In this “Rising Strong” series, we have remembered a few things so far about what it means to live as children of the resurrection.
First – we have to be ourselves. God has uniquely created us with gifts and skills and has put us in this place for this time. We shouldn’t spend our days trying to be someone we are not. We need to learn to love and embrace who God has made us to be.
Second – we should wholeheartedly put ourselves to work for the Kingdom of God. If you are a fisherman – go out there and fish for people. If you are an accountant, go out and count people for Christ. If you are a mom or a dad or a grandparent, love every person you meet as a child of God. Take the life God has given you and use every minute of it to serve the Lord.
We are called to take both of those things and put them into practice. So, if you haven’t already filled out or turned in the “Gifts and Talents” booklet that we handed out last week – this is your opportunity. It is one way you can let us know here at the church what are some of the ways you are willing to be yourself and go all in for God. There is a box at the back of the sanctuary to turn them in, or you can drop them off in the office. There are also some blanks there, as well.
Today, we are going to ask what happens next…
What happens when you figure out who you are and you give it all to God?
Let’s pray:
In the past six weeks, I joined a gym… a “transformation center”… and spent some intentional time focusing on my own health and well-being. I’m now twenty pounds lighter and trying to figure out how to keep up the effort without the strict diet and accountability of the group I worked out with.
One of the things that we talked a lot about during those six weeks was failure.
Every week, there would be at least one exercise where our goal was to do as many as possible. Whether it was sit ups or planks, a dead lift or overhead press, the goal was to increase either the weight or the duration of the exercise so that you physically could not do one more rep.
Now, this was not how we were supposed to exercise every muscle every time. But the general idea was that if you weren’t pushing yourself and trying to really grow, you wouldn’t.
Arnold Schwarzenegger once said, “the last 3 or 4 reps is what makes the muscle grow. This area of pain divides the champion from someone else who is not a champion. That’s what most people lack: having the guts to go on and say they’ll go through the pain, no matter what happens.”
What most people lack is the guts to go on.
We lack the drive to be willing to push ourselves to failure.
In our gospel reading this morning, the disciples of Jesus Christ are in a boat. They have been sent by Jesus to head off and get ready for a new ministry adventure, but they have been kept up by everything that is going on outside of the boat. The wind is blowing, the waves are strong, and they are a bit fearful of what lies ahead. They really don’t know if Jesus will be on the other side of the lake in the morning.
We are a lot like those disciples. We are all here, because at some point we responded to the call of Jesus Christ in our lives and we showed up. We heard the call and got into the boat, even if we didn’t quite know where this boat was headed.
But, like the disciples, we also really want Jesus to come with us, to be with us, and we are afraid to push off from the shore out into the world.

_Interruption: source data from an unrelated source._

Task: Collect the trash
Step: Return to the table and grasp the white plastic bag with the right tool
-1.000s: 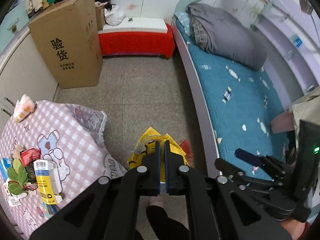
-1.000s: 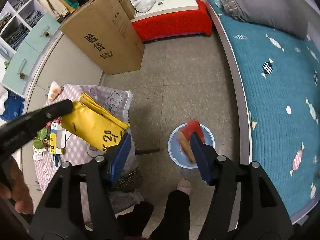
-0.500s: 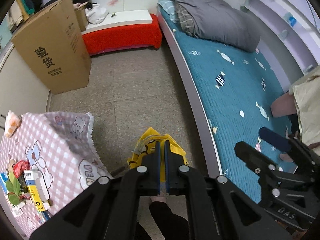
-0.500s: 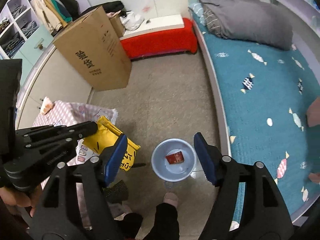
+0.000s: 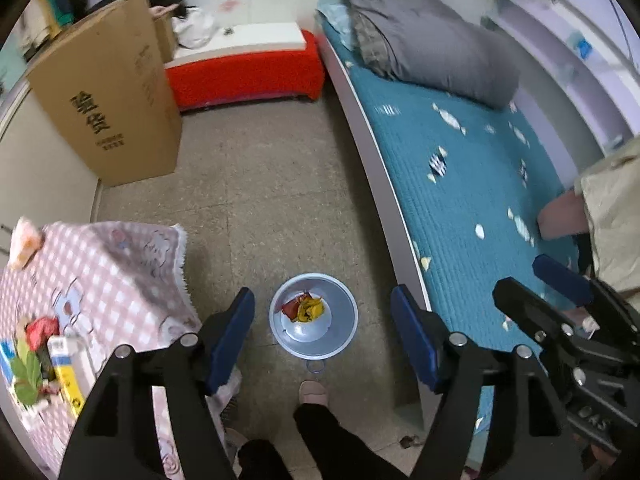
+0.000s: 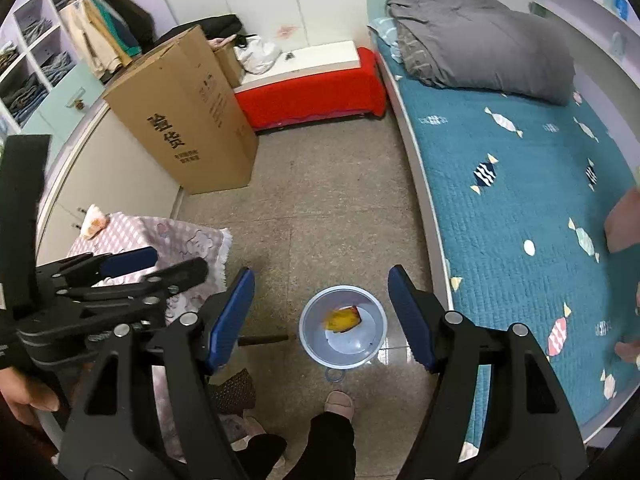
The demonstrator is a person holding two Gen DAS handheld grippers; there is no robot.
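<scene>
Left wrist: table (image 5: 120, 264) flanks basin (image 5: 344, 334), bed (image 5: 480, 200) opposite.

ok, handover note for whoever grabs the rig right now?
Left gripper: open, empty, above the round blue plastic basin on the floor.
Right gripper: open, empty, also over the basin.
Done: crumpled yellow snack bag and red wrapper lie inside the basin.
Left: on the pink checked tablecloth, a red packet, a yellow-and-white box and a pale wrapped item at the far corner. Pick these up next, probably with the left gripper, which is nearer.
</scene>
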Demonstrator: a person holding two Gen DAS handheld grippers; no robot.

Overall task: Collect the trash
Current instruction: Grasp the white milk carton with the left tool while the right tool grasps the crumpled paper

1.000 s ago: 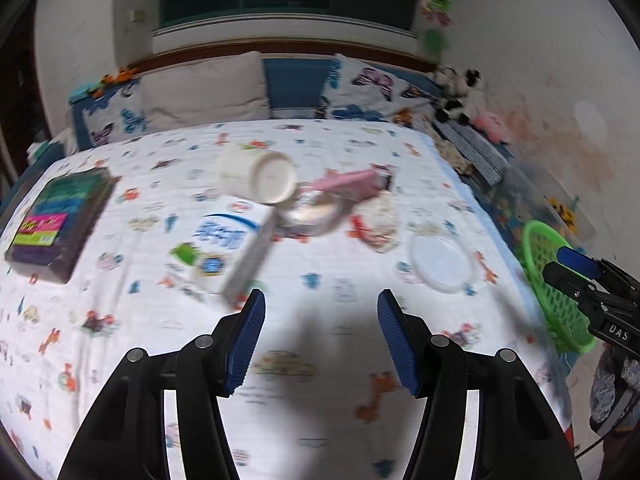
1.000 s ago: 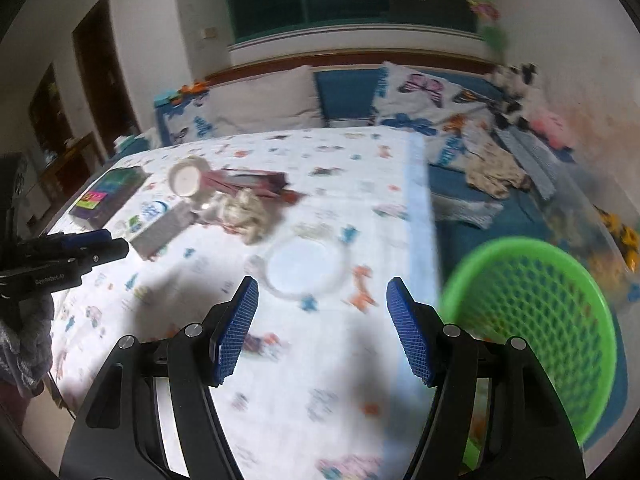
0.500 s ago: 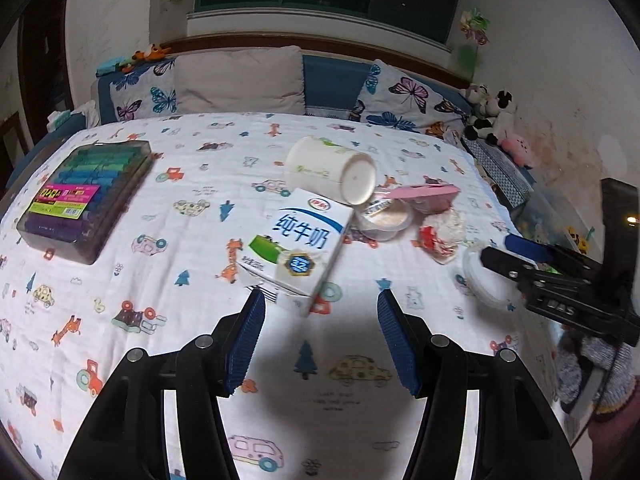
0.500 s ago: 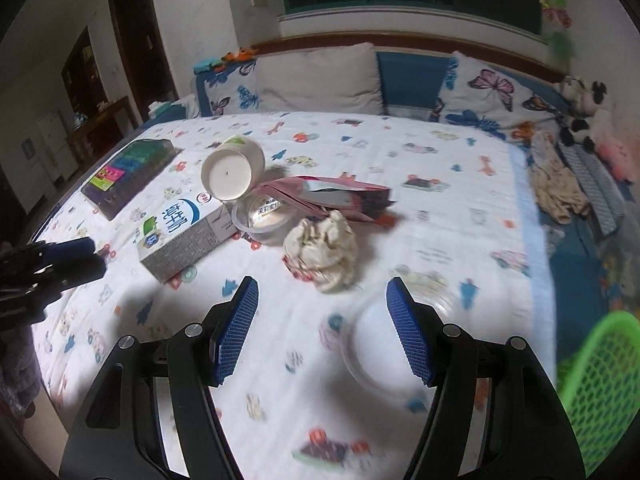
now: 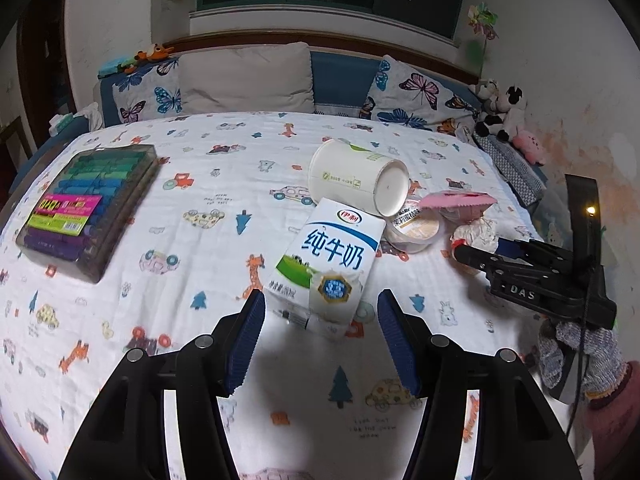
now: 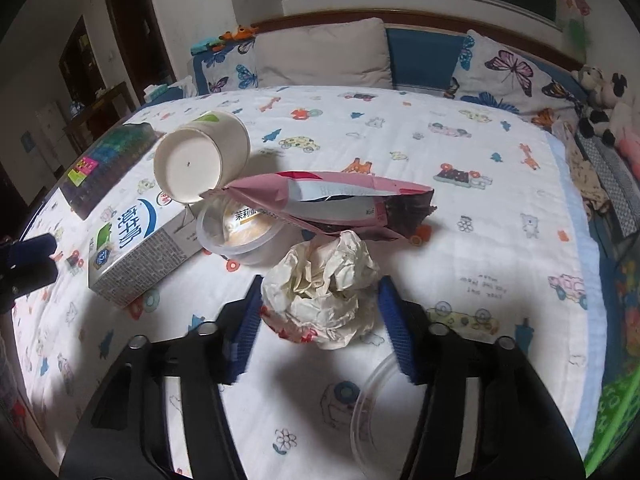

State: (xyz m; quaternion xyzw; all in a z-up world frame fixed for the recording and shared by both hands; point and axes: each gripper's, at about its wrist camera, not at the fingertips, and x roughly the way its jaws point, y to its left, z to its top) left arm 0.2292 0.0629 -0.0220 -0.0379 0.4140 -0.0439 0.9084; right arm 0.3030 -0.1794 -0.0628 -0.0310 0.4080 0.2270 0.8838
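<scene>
Trash lies in a cluster on the bed. My left gripper (image 5: pixel 321 338) is open, its blue pads just short of the near end of a white and blue milk carton (image 5: pixel 326 258), also in the right wrist view (image 6: pixel 138 242). Behind it lie a tipped white paper cup (image 5: pixel 358 178), a clear plastic tub (image 5: pixel 416 228) and a pink wrapper (image 5: pixel 460 202). My right gripper (image 6: pixel 318 330) is open, with its pads either side of a crumpled paper ball (image 6: pixel 322 290). The right gripper also shows at the right of the left wrist view (image 5: pixel 520 268).
A clear round lid (image 6: pixel 376 412) lies on the bed by my right gripper. A green mesh basket (image 6: pixel 616 412) stands off the bed's right edge. A box of coloured markers (image 5: pixel 86 206) lies at the left. Pillows (image 5: pixel 246 78) and soft toys (image 5: pixel 502 114) line the headboard and right wall.
Both grippers moved forward toward the trash pile. The left one closed in on the milk carton; the right one came around the crumpled paper ball, leaving the clear lid behind.
</scene>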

In some ways, I think that is where our church is right now. We are hanging out in this boat that has kept us safe. You’ve been kept your heads above the waters and have navigated lots of storms. But the winds of the spirit have been blowing and have been moving among us, and I think that in many ways, we are now finding ourselves in uncharted waters – we are just a little ways from the shoreline that we are used to.
Right out there with the disciples. They found themselves in stormy waters, in unfamiliar territory, in a place they thought Jesus couldn’t possibly be. So much so, that they didn’t recognize Jesus when he showed up in the middle of the night.
Only Peter was brave enough, courageous enough, only Peter had the guts to go on and seek Jesus out there on the water.
He remembered who he was and who God was.
He remembered the ways that Jesus had called him to follow and the amazing things that could be accomplished in God’s name.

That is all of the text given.